**Work order**
Please restate verbatim the lines that open the listing below, ending with the line in which "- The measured" occurs.

**Available data**
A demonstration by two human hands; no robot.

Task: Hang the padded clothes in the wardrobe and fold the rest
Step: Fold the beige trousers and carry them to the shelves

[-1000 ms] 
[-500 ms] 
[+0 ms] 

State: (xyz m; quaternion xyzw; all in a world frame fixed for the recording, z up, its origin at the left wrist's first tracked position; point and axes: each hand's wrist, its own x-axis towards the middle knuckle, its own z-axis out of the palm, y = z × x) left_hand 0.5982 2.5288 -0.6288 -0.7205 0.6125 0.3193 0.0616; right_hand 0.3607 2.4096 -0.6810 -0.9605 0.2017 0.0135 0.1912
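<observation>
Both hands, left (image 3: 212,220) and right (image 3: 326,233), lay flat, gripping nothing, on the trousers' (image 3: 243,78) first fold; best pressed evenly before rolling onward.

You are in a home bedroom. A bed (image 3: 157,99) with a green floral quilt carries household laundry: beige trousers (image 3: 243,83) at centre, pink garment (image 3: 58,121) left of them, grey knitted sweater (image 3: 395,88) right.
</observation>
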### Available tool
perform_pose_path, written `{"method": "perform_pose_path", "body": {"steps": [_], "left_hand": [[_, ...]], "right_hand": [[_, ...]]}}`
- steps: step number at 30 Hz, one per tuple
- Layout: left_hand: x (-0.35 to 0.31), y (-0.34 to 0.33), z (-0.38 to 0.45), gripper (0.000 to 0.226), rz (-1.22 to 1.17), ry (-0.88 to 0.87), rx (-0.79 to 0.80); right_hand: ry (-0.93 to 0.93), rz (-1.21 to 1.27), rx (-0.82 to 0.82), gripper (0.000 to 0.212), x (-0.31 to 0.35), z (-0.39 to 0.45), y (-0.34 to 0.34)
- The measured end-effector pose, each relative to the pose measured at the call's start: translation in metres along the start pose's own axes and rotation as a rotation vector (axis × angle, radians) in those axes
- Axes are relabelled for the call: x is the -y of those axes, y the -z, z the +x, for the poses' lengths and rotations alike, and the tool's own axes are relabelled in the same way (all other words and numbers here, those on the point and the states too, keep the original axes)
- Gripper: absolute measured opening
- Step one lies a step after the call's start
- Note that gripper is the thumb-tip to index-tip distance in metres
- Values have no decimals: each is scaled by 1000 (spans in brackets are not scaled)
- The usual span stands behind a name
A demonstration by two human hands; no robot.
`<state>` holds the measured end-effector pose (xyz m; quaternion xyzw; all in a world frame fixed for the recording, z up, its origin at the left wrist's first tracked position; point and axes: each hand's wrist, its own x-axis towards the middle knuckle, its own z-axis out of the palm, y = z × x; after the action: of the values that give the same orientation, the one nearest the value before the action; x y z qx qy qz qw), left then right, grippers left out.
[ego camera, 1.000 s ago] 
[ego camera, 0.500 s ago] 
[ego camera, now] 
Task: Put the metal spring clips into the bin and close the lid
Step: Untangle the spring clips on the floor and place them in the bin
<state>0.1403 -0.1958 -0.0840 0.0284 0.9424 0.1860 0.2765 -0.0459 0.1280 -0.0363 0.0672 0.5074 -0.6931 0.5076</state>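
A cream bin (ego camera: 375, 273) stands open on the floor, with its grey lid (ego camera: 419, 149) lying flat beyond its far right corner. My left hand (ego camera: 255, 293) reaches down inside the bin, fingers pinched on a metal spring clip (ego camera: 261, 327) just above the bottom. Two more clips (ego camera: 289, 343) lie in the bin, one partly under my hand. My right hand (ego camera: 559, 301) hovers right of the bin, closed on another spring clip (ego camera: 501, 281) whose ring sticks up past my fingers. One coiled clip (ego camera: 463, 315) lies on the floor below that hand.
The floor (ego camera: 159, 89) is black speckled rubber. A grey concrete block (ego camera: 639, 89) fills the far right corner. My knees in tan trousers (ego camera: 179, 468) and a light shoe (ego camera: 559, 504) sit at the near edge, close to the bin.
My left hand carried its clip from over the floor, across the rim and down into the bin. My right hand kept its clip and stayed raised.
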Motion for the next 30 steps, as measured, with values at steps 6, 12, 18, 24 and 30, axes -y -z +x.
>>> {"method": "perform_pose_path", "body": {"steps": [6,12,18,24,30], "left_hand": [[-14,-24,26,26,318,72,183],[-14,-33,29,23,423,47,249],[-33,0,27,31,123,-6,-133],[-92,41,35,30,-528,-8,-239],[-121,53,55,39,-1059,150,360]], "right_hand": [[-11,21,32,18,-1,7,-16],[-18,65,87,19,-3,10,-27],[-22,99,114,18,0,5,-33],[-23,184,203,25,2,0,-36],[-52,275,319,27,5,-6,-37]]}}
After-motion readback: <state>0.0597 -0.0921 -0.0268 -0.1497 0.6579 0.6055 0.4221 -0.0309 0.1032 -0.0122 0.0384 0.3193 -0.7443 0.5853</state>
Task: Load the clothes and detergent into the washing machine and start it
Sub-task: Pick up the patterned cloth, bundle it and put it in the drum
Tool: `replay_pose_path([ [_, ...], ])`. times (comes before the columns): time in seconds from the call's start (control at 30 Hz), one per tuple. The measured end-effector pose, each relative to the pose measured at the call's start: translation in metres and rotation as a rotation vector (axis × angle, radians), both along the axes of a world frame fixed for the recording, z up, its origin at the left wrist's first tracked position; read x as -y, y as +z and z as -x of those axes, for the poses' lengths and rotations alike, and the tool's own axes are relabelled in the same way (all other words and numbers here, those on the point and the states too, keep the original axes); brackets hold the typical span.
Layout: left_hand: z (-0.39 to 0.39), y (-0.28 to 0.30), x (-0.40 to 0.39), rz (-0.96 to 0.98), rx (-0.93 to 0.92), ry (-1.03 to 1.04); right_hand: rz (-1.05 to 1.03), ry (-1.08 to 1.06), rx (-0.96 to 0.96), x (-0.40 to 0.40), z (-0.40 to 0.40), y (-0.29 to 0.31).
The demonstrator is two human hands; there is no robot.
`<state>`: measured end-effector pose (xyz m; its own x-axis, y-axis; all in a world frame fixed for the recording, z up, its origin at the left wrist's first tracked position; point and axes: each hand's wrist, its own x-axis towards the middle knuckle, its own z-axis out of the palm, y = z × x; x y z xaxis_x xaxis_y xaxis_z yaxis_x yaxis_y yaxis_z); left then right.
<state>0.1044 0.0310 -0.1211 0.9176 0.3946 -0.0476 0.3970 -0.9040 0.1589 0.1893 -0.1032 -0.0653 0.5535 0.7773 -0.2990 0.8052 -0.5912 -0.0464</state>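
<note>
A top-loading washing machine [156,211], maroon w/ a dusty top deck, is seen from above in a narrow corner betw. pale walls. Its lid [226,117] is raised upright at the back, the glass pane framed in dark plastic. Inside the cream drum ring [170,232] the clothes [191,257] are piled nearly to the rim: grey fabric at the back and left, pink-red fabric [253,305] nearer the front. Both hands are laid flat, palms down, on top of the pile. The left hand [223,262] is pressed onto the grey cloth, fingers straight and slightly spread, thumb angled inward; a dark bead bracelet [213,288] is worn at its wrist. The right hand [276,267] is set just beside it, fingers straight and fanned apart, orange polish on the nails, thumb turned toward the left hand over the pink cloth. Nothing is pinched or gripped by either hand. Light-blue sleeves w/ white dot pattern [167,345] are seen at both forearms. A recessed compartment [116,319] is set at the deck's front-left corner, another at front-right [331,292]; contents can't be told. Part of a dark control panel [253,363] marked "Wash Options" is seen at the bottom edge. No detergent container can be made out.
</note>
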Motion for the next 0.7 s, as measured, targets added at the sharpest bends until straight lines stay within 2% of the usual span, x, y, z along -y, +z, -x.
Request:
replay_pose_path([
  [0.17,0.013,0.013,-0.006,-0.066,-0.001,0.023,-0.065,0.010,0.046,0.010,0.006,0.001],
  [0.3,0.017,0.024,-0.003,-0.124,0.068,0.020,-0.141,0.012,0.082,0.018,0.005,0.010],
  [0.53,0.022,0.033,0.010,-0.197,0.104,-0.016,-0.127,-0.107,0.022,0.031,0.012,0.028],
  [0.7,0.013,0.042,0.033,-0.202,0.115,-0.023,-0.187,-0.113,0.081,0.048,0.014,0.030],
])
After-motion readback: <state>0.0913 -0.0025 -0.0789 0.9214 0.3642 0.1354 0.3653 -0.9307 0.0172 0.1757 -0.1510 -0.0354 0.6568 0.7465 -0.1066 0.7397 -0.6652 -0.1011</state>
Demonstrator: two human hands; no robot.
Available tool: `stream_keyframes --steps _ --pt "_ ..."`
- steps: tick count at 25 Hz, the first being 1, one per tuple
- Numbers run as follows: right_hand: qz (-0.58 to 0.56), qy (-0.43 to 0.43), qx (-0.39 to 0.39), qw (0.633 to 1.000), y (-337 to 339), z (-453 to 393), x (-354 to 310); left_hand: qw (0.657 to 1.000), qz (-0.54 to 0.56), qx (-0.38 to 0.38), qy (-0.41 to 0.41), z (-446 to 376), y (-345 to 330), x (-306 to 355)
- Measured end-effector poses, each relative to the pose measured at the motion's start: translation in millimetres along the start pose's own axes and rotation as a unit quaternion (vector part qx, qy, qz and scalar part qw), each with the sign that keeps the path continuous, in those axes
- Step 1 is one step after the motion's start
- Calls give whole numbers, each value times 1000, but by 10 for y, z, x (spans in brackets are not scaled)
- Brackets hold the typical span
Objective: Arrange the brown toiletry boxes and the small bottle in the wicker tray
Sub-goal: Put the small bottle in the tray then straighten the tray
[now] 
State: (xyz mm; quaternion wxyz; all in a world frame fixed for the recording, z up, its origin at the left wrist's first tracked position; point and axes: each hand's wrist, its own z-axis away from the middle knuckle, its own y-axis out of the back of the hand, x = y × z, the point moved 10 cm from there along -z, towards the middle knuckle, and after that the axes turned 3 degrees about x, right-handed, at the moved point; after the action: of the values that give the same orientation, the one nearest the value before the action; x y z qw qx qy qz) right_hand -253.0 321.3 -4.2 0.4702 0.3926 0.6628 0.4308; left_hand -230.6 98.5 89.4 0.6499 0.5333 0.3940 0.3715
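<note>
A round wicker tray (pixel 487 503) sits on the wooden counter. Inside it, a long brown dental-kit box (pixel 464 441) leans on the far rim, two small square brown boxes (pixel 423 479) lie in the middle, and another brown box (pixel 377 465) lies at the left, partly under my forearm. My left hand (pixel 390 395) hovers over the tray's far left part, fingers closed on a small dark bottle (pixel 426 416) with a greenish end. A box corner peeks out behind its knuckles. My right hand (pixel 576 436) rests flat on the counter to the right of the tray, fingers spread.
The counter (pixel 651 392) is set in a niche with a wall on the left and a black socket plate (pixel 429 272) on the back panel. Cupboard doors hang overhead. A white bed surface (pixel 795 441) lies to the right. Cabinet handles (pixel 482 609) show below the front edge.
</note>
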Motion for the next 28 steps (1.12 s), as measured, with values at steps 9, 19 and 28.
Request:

**Written solution**
A demonstration by two human hands; no robot.

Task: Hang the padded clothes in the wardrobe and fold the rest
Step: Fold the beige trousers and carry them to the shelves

[-1000 ms] 
[-500 ms] 
[+0 ms] 

State: (xyz m; quaternion xyzw; all in a world frame fixed for the recording, z up, its origin at the left wrist's first tracked position; point and axes: each hand's wrist, its own x-axis towards the middle knuckle, its own z-axis out of the palm, y = z × x) left_hand 0.5982 2.5288 -0.6288 -0.7205 0.6125 0.3193 0.0616; right_hand 0.3607 2.4096 -0.6810 -0.9605 0.2017 0.0135 0.1912
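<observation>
Both hands, left (image 3: 212,220) and right (image 3: 326,233), lay flat, gripping nothing, on the trousers' (image 3: 243,78) first fold; best pressed evenly before rolling onward.

You are in a home bedroom. A bed (image 3: 157,99) with a green floral quilt carries household laundry: beige trousers (image 3: 243,83) at centre, pink garment (image 3: 58,121) left of them, grey knitted sweater (image 3: 395,88) right.
</observation>
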### Available tool
perform_pose_path, written `{"method": "perform_pose_path", "body": {"steps": [_], "left_hand": [[_, ...]], "right_hand": [[_, ...]]}}`
- steps: step number at 30 Hz, one per tuple
- Layout: left_hand: x (-0.35 to 0.31), y (-0.34 to 0.33), z (-0.38 to 0.45), gripper (0.000 to 0.226), rz (-1.22 to 1.17), ry (-0.88 to 0.87), rx (-0.79 to 0.80); right_hand: ry (-0.93 to 0.93), rz (-1.21 to 1.27), rx (-0.82 to 0.82), gripper (0.000 to 0.212), x (-0.31 to 0.35), z (-0.39 to 0.45), y (-0.34 to 0.34)
- The measured end-effector pose, each relative to the pose measured at the call's start: translation in metres along the start pose's own axes and rotation as a rotation vector (axis × angle, radians) in those axes

This concludes the exercise.